→ **Given data**
★ ★ ★
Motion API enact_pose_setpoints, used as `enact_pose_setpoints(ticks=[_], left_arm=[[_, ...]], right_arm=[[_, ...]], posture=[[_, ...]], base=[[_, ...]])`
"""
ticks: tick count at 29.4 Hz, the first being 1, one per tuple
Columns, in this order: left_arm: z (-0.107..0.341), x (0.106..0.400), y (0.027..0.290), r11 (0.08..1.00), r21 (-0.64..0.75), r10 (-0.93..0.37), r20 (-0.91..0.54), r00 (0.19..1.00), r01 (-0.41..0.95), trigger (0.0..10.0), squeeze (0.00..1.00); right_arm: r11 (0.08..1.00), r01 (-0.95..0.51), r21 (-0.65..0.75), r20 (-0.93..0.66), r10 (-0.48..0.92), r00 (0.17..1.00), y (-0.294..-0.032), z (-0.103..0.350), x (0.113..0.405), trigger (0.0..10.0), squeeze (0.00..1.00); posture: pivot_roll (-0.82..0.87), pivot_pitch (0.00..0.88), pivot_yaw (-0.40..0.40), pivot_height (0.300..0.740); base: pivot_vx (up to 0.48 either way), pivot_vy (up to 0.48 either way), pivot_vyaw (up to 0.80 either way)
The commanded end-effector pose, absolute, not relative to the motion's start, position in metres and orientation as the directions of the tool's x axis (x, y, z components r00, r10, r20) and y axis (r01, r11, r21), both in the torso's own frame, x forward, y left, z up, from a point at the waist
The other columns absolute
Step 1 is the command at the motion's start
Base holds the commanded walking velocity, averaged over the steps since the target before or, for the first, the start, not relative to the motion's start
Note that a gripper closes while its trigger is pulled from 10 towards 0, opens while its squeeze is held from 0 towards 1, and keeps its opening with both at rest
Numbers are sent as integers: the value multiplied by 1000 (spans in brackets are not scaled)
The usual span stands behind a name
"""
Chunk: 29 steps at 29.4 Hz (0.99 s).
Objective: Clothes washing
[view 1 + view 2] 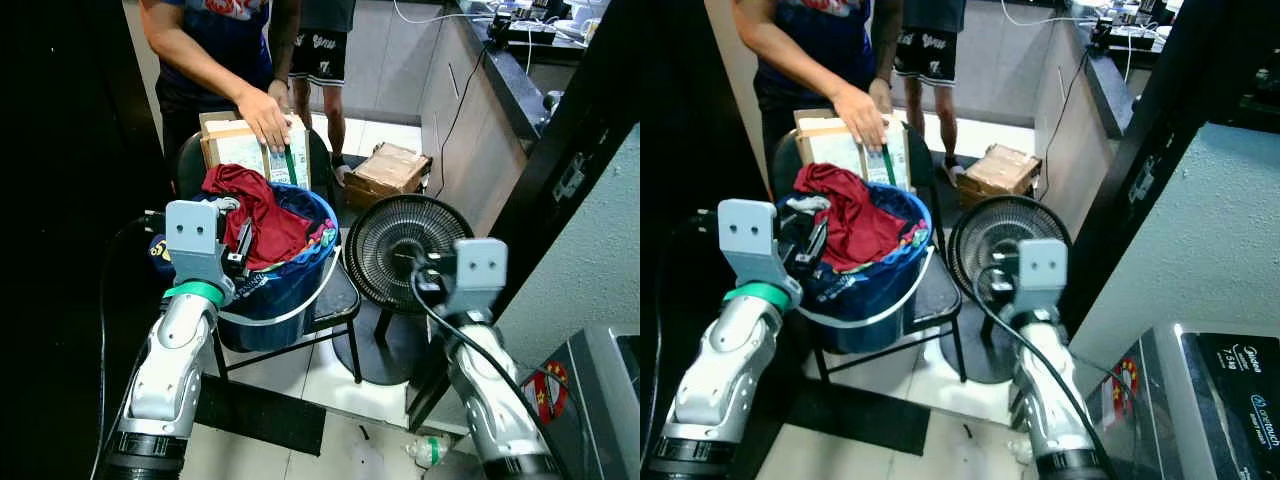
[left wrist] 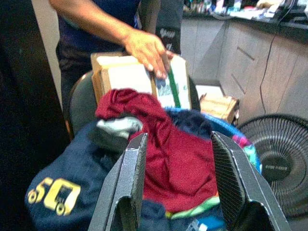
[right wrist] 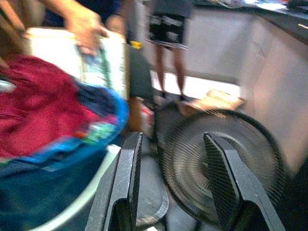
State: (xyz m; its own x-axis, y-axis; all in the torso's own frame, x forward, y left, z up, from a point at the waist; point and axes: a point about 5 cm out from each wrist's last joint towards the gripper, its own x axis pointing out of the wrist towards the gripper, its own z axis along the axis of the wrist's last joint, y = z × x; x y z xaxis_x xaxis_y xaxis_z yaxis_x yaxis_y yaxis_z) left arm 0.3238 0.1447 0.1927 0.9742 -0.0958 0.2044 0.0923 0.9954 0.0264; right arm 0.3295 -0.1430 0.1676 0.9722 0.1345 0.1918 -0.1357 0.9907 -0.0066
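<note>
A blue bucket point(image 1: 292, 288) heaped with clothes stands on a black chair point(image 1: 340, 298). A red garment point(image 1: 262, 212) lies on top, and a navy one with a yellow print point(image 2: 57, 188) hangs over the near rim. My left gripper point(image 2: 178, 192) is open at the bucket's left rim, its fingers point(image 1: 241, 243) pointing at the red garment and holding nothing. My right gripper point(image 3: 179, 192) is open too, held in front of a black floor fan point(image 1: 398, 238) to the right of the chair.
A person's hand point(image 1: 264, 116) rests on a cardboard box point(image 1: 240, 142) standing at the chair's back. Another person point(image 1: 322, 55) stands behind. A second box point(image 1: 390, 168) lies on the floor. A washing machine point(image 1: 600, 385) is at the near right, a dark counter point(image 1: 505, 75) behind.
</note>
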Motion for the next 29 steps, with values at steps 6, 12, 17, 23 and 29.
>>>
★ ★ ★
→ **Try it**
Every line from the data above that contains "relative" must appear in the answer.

→ **Result below**
The commanded end-effector pose, absolute, not relative to the motion's start, position in metres and orientation as the directions of the tool's x axis (x, y, z components r00, r10, r20) and y axis (r01, r11, r21), both in the torso's own frame, x forward, y left, z up, from a point at the waist
Base holds the commanded walking velocity, averaged over the steps since the target before or, for the first, the start, not relative to the motion's start

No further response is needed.